▶ **Task directions**:
Output the data below in full, character for character.

▶ **Data segment**:
★ ★ ★ ★ ★ ★ ★

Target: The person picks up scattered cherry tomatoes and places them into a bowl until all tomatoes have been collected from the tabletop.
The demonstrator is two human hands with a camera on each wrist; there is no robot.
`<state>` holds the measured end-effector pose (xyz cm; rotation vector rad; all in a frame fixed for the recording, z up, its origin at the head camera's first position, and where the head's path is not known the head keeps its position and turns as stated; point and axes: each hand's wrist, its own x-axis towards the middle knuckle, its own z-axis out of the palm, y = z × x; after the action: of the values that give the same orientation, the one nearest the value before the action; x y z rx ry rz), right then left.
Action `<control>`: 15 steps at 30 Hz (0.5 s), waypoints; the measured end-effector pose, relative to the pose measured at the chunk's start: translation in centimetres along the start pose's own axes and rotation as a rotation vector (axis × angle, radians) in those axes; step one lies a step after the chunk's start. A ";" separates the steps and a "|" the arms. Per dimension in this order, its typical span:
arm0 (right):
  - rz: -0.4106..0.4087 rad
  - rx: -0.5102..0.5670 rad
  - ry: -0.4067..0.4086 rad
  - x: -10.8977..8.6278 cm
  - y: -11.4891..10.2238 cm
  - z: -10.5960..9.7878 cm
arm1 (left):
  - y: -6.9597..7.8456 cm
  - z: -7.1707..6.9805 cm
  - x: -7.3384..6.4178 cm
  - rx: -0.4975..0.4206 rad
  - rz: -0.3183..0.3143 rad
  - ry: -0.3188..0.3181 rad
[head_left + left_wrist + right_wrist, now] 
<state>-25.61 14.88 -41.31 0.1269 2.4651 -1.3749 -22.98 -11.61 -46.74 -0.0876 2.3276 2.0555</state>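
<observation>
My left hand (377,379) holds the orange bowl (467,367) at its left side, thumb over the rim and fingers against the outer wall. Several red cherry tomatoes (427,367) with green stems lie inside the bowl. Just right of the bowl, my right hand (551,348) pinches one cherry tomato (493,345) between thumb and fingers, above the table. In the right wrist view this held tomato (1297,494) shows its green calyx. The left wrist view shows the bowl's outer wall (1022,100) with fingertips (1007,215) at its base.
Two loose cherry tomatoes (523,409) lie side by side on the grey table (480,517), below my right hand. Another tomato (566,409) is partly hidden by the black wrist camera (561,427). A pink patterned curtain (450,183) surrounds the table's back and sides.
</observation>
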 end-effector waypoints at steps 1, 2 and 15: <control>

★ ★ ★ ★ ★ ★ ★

▶ **Solution to the problem**:
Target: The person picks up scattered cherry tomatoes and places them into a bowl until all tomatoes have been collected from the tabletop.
The demonstrator is two human hands with a camera on each wrist; there is no robot.
`<state>` holds the measured end-effector pose (xyz cm; rotation vector rad; all in a frame fixed for the recording, z up, its origin at the head camera's first position, and where the head's path is not known the head keeps its position and turns as stated; point and axes: each hand's wrist, its own x-axis towards the middle knuckle, its own z-axis out of the palm, y = z × x; after the action: of the values that give the same orientation, the one nearest the value before the action; x y z rx ry rz), right then left.
Action `<control>`: 15 steps at 30 Hz (0.5 s), waypoints; the measured end-effector pose, relative to the pose measured at the chunk's start: translation in centimetres along the start pose's own axes and rotation as a rotation vector (axis × angle, radians) in those axes; step one lies a step after the chunk's start. A ";" separates the steps and a "|" the arms. Per dimension in this order, its typical span:
arm0 (right):
  - rz: -0.4106..0.4087 rad
  - rx: -0.5102..0.5670 rad
  - ry: -0.4067..0.4086 rad
  - x: -10.8977..8.6278 cm
  - y: -11.4891..10.2238 cm
  - z: -10.5960..9.7878 cm
arm1 (left):
  - y: -6.9597..7.8456 cm
  - z: -7.1707..6.9805 cm
  - x: -7.3384..6.4178 cm
  - rx: -0.4975..0.4206 rad
  - rz: -0.3183..0.3143 rad
  - ry: -0.3188..0.3181 rad
[head_left + left_wrist + right_wrist, now] 
<state>-25.61 14.88 -41.31 0.1269 2.4651 -1.3749 -22.98 -11.61 -46.74 -0.0876 2.3276 2.0555</state>
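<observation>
My left hand (377,379) holds the orange bowl (467,367) at its left side, thumb over the rim and fingers against the outer wall. Several red cherry tomatoes (427,367) with green stems lie inside the bowl. Just right of the bowl, my right hand (551,348) pinches one cherry tomato (493,345) between thumb and fingers, above the table. In the right wrist view this held tomato (1297,494) shows its green calyx. The left wrist view shows the bowl's outer wall (1022,100) with fingertips (1007,215) at its base.
Two loose cherry tomatoes (523,409) lie side by side on the grey table (480,517), below my right hand. Another tomato (566,409) is partly hidden by the black wrist camera (561,427). A pink patterned curtain (450,183) surrounds the table's back and sides.
</observation>
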 end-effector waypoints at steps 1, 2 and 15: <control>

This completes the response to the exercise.